The National Institutes of Health is spending $300,000 of taxpayer money to study whether mindfulness meditation can help doctors understand the “brain network properties” associated with cravings for alcohol and maybe stop drinkers from becoming drunks.

The team of researchers at Wake Forest Translational Alcohol Research Center, which received a $318,876 grant, says that mindfulness meditation practices may reduce the intensity of alcohol cravings in the subjects who are at-risk alcoholics but havent yet developed an alcohol use disorder.

The overarching goal of the project is also to map the neurological links between craving for alcohol and alcohol use disorder.

“[W]e must better understand the neurobiology of AUD vulnerability so that patients can be identified early in the disease process and appropriate novel treatments can be developed,” according to the project summary on the governments grant website, first reported by The Washington Free Beacon.

With 88,000 deaths linked to alcohol misuse each year, health professionals need new treatments particularly since around 70 percent of those treated for AUD relapse back to old drinking habits.

The first aim of the study is to use brain-mapping and self-reported alcohol cravings during the subjects normal life to look at whats going on in a moderate drinkers mind. Then, the researchers will “evaluate the effects of randomization to mindfulness meditation intervention versus a sham mindfulness intervention on the behavioral and brain characteristics associated with high craving in moderate-high alcohol drinkers.”

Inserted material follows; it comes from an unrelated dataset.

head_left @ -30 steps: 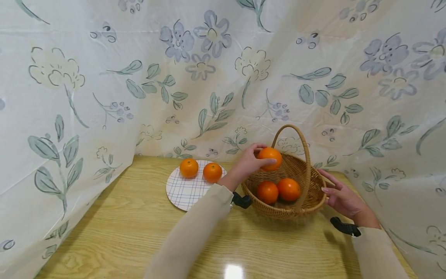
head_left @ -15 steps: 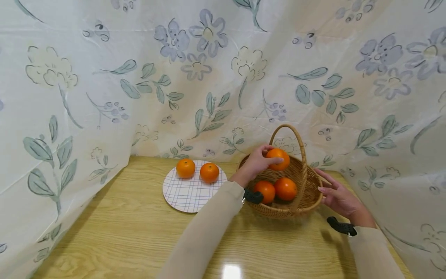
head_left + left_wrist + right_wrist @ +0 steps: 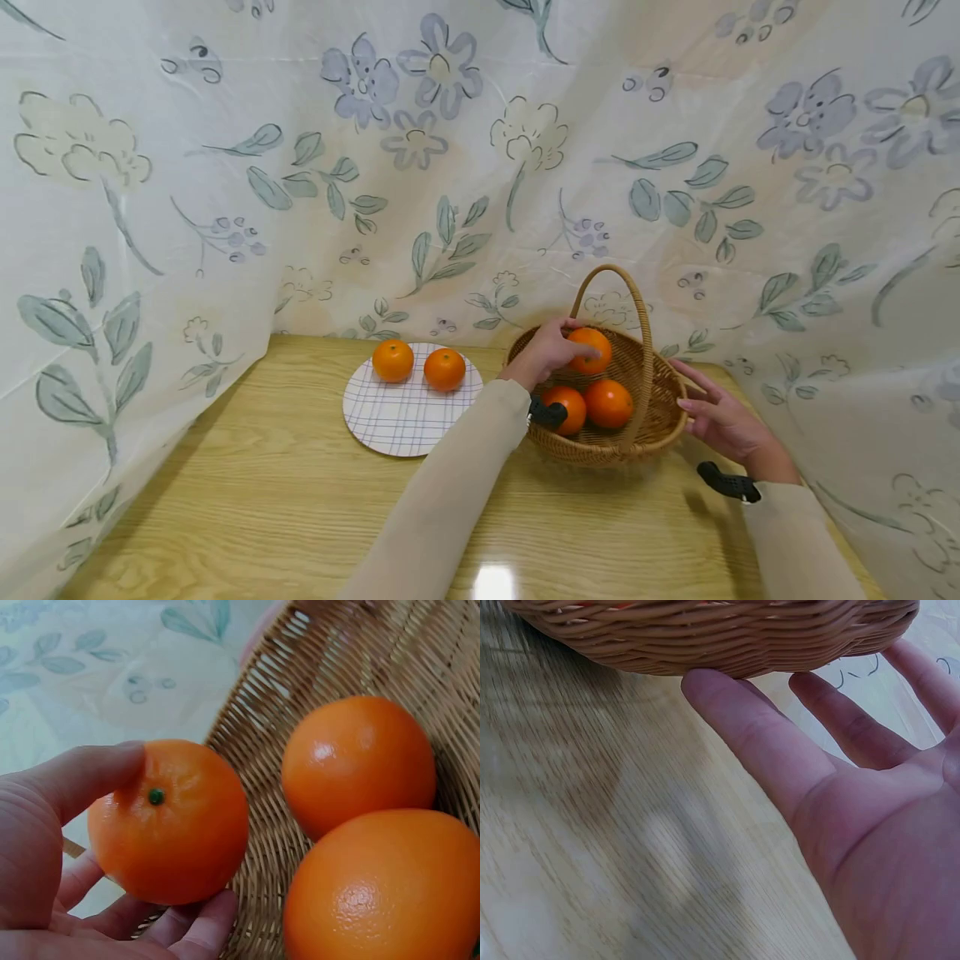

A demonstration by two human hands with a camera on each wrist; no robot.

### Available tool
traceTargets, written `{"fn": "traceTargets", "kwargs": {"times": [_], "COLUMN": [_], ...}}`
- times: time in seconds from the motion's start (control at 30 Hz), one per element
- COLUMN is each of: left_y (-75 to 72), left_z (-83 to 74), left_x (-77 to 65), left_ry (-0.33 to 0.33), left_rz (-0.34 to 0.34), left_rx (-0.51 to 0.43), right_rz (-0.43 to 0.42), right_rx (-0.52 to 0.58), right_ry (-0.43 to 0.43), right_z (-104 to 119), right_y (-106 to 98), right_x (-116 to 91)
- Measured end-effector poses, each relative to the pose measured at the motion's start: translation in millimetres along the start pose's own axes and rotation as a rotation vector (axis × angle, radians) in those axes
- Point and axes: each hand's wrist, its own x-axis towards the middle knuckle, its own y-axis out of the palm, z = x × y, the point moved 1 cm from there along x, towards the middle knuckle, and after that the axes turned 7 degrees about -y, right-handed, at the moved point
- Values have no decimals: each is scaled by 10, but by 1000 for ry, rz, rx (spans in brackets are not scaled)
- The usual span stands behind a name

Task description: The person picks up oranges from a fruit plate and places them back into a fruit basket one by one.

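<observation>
My left hand [image 3: 547,352] holds an orange [image 3: 176,825] inside the wicker basket [image 3: 577,456], low at its back left. In the left wrist view the thumb lies over the fruit near its green stem end, with fingers beneath. Two more oranges, a left one [image 3: 567,414] and a right one [image 3: 608,403], lie together in the basket. My right hand [image 3: 723,421] is at the basket's right side. In the right wrist view its fingers are extended, and the thumb [image 3: 742,727] touches the woven wall from outside.
A round white checked plate [image 3: 397,421] lies left of the basket, bearing two oranges, a left one [image 3: 392,361] and a right one [image 3: 445,369]. The basket's tall handle [image 3: 643,333] arches over it. Floral cloth [image 3: 420,233] hangs behind the wooden table [image 3: 285,500].
My left hand has carried the orange rightward over the basket, then down into it beside the other two. My right hand stays at the basket's side. The whole view has shifted slightly.
</observation>
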Motion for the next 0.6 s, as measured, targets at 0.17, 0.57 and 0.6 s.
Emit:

The researchers think that meditation practices will significantly reduce a persons craving experiences and improve a persons decision making and ability to identify behaviors that lead to alcohol cravings.

The project “will be the first placebo-controlled mindfulness meditation study to examine the behavioral and neural mechanisms supporting alcohol craving,” according to Wake Forest.

A University College London study released in August found that “very brief mindfulness practice can significantly reduce alcohol consumption among at-risk drinkers, even with minimal encouragement to use this strategy outside of the experimental context.”

That study gave at 68 adults short mindfulness meditation training in a double-blind study — meaning some received meditation training to identify their cravings, and others were told to relax. The result: A week after the training, the drinkers who got the mindfulness course drank 9.3 fewer servings of alcohol than the other subjects.